Academy of Management Scholar Peter Bamberger of Tel Aviv University said that especially for some client-facing roles such as sales, on-the-job pressures and social situations often lead to increased alcohol consumption among young professionals.
“The common perception is that people’s drinking is at its highest levels for young adults, at least when they’re in college, and then as soon as they get out of college, they take on employment; they start their career, and their drinking very quickly declines,” Bamberger said. “However, there’s been some indication already for the past 10 years that that may not be the case.
“In fact, the data on young adults shows that, particularly among college students and twenty-somethings, the peak levels of alcohol use and misuse are actually at around ages 25 and 26, and they’re continuously rising after graduation,” he said. “It’s not like people graduate from college and mature out of their drinking—the party continues.”
Bamberger and colleagues have studied different profiles of alcohol drinkers.
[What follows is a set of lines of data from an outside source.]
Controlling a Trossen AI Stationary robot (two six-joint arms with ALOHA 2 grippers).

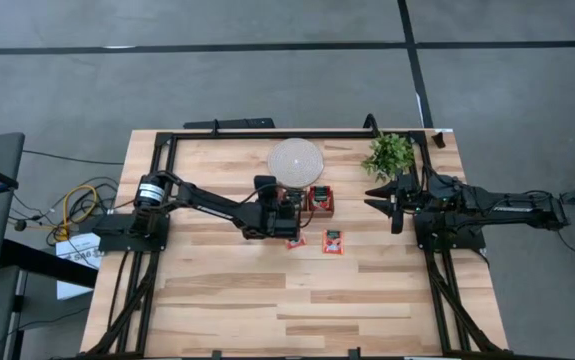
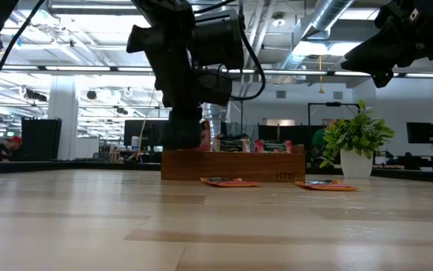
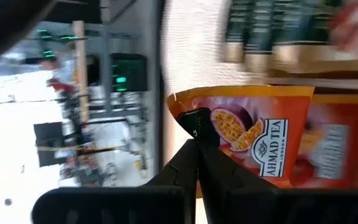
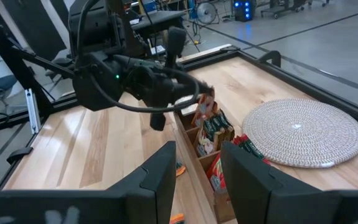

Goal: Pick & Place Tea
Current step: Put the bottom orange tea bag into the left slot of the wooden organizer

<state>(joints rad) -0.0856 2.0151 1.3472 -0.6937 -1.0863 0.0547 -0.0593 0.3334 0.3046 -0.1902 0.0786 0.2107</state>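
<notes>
The left gripper point(image 3: 197, 155) pinches an orange tea sachet point(image 3: 259, 140) by its edge — fingers clamped on it; the right gripper point(image 4: 197, 165) waits, fingers apart.

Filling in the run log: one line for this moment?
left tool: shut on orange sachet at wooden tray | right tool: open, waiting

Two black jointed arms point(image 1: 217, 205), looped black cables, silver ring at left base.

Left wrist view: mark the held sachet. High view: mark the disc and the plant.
sachet point(image 3: 253, 134), left wrist view, printed front face.
disc point(image 1: 296, 159), high view, centre.
plant point(image 1: 389, 153), high view, leaves.
</notes>
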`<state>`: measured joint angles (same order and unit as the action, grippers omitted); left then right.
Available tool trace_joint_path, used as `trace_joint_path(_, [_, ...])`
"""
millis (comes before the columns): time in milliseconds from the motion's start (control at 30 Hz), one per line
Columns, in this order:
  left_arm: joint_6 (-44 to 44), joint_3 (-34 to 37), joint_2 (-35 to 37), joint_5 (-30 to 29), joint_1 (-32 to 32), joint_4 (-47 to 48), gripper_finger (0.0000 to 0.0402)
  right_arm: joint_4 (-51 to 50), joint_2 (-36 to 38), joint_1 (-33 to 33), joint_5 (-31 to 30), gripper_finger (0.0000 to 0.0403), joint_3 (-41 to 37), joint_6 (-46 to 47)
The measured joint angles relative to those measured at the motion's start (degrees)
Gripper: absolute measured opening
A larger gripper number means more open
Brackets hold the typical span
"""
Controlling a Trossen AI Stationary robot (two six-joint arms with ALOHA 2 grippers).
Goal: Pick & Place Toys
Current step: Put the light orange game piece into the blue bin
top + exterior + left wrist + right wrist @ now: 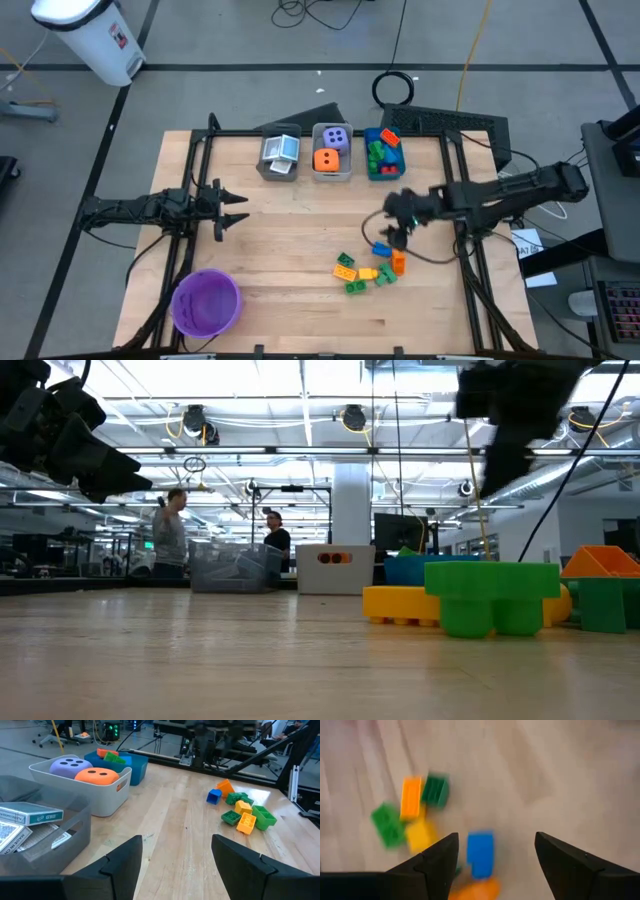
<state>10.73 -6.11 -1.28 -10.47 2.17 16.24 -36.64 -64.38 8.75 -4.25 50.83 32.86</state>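
Pale wood table [290,230], three bins along its far edge: grey bin [279,156] with cards [30,815], clear bin [332,152] with purple die [337,137] and orange die [326,159], blue bin [385,153] part-filled with bricks. Loose bricks [365,272] clustered near the front right. Right gripper [392,233] above that cluster, fingers spread wide, nothing held, blue brick [480,853] framed between them. Judged mid-task: sorting of bricks into the blue bin, a pick about to start. Next move: a straight descent over the blue brick, then a close. Left gripper [232,208] idle at the left, fingers wide, empty. Small studded bricks, green, yellow, orange, blue.
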Motion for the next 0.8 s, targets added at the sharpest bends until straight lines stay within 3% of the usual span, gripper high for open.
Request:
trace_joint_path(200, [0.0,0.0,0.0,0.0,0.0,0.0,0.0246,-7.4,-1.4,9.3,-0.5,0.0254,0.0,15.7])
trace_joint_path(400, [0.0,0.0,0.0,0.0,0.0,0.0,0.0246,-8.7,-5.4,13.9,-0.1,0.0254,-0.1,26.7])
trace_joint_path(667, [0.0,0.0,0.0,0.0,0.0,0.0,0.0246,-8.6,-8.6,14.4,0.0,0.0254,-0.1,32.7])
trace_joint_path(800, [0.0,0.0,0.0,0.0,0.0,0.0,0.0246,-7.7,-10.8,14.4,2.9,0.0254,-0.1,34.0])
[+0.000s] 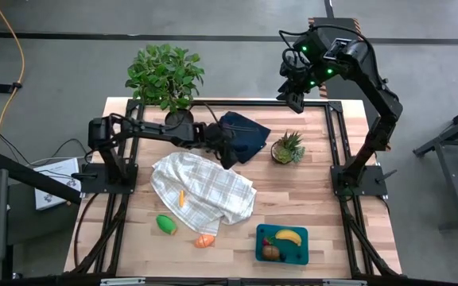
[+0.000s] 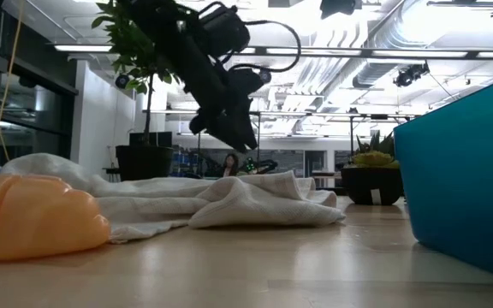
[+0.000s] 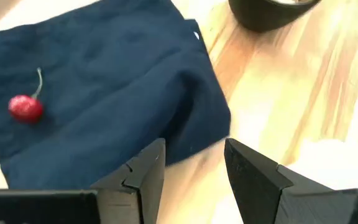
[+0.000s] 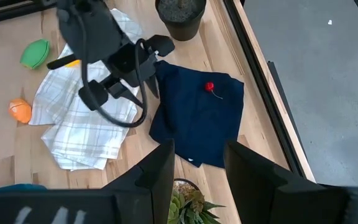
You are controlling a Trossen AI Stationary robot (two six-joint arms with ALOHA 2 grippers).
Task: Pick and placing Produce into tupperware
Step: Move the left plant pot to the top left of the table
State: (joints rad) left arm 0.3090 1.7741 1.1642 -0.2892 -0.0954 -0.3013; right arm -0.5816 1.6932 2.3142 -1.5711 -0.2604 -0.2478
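Observation:
The teal tupperware (image 1: 302, 253) stands near the table's front edge with a yellow banana (image 1: 289, 236) and a brown round piece (image 1: 271, 253) inside. A green piece (image 1: 166, 224) and an orange piece (image 1: 205, 240) lie on the wood, and a small orange piece (image 1: 182, 199) rests on the white checked cloth (image 1: 205, 191). A red cherry (image 3: 25, 107) lies on the dark navy cloth (image 3: 104, 81). My left gripper (image 3: 194, 152) hovers open over the navy cloth's near edge, with nothing between its fingers. My right gripper (image 4: 197, 155) is open, raised high over the far right corner.
A large leafy potted plant (image 1: 165, 75) stands at the far edge and a small spiky potted plant (image 1: 289, 148) sits right of the navy cloth. Bare wood lies between the checked cloth and the tupperware. In the low view the orange piece (image 2: 32, 227) sits close at the left.

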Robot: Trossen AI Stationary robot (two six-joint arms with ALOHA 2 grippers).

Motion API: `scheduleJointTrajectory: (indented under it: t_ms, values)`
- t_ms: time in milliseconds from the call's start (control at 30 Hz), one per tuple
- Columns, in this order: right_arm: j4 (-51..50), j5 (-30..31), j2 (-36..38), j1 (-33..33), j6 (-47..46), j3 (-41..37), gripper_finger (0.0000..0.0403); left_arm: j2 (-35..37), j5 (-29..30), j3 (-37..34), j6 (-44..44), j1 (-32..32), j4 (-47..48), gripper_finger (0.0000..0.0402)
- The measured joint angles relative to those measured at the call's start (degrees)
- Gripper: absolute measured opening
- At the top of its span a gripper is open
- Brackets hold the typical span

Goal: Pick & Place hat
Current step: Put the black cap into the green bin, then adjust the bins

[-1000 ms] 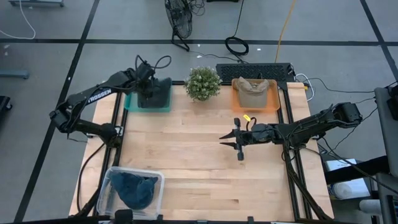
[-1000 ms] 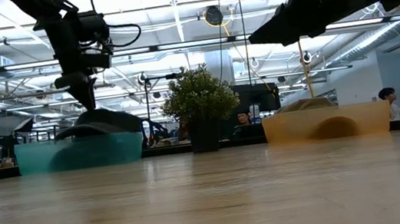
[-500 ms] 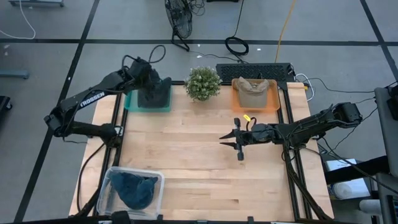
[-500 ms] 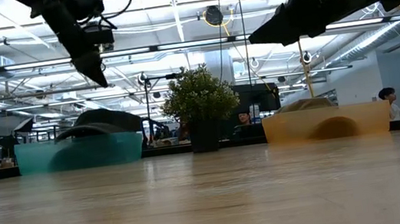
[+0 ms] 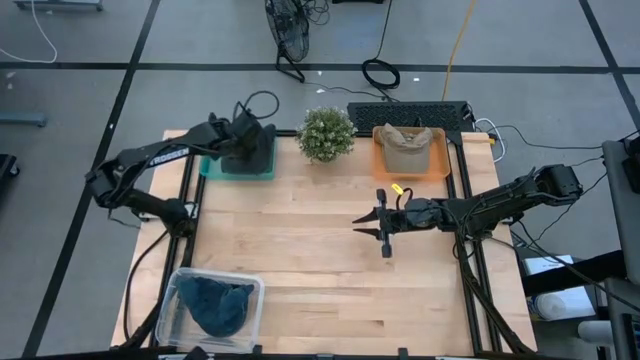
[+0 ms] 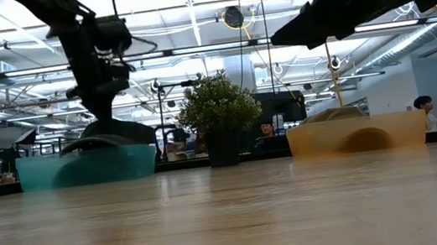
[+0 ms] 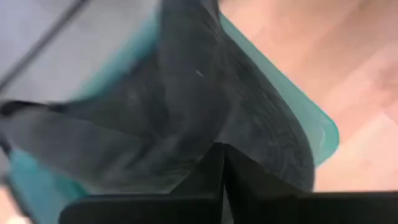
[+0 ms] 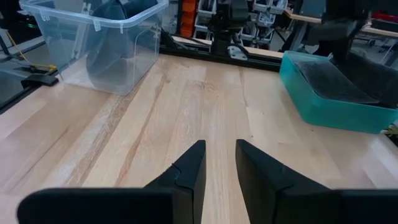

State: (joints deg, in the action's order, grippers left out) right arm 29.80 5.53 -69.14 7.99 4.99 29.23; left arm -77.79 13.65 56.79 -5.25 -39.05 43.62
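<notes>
From above, the left gripper (image 5: 243,140) is seen over the teal tray (image 5: 212,168) at the table's (image 5: 300,250) far left corner, down at the dark hat (image 5: 255,155) lying in it. A plant (image 5: 326,133) stands between that tray and an orange tray (image 5: 440,165), in which a tan hat (image 5: 407,147) is laid. The right gripper (image 5: 372,228) is held over the table's middle, well apart from both. A clear bin (image 5: 180,290) with a blue hat (image 5: 218,305) sits at the near left corner.

At table level, the left gripper (image 6: 103,112) is seen reaching the top of the dark hat (image 6: 110,135) above the tray's rim (image 6: 87,165).

In the left wrist view, its fingers (image 7: 208,180) are closed together against the dark hat (image 7: 186,93); whether cloth is pinched cannot be told.

In the right wrist view, the fingers (image 8: 189,168) are narrowly parted and hold nothing.
</notes>
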Motion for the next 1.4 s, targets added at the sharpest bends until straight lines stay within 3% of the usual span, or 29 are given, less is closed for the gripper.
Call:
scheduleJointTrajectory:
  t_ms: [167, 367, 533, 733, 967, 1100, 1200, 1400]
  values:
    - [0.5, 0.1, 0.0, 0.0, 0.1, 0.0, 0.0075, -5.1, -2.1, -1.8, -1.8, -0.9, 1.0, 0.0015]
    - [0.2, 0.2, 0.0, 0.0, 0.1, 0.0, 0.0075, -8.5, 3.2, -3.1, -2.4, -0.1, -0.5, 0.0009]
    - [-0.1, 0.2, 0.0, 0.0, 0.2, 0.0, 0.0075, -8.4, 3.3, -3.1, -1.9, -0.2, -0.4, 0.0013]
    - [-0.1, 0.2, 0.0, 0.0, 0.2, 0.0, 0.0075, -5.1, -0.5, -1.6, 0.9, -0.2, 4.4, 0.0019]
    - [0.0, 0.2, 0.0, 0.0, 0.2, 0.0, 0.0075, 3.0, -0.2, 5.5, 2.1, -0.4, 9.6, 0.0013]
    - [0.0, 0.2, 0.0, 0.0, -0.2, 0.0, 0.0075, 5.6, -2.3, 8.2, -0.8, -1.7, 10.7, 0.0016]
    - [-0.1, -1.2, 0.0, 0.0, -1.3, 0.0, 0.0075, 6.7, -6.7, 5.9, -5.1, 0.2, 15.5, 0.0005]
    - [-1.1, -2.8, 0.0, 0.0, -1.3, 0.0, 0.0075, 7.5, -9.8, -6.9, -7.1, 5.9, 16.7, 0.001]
Their research findings don’t always align with popular narratives about booze consumption.
“We’ve looked at how people drink alcoholic beverages, how frequently and when they drink, and there are certain patterns that are more problematic than others,” Bamberger said. “First of all, where individuals engage in heavy episodic drinking, like binge drinking, and they do it more frequently, and they do it not necessarily only on a weekend but during the week as well, that’s a very risky pattern.
“And then you have more in the middle of the range, moderate traits and patterns, and then you have patterns like only drinking socially or only on special occasions, and you have abstainers, but and most college students do drink—most are not abstainers,” he said.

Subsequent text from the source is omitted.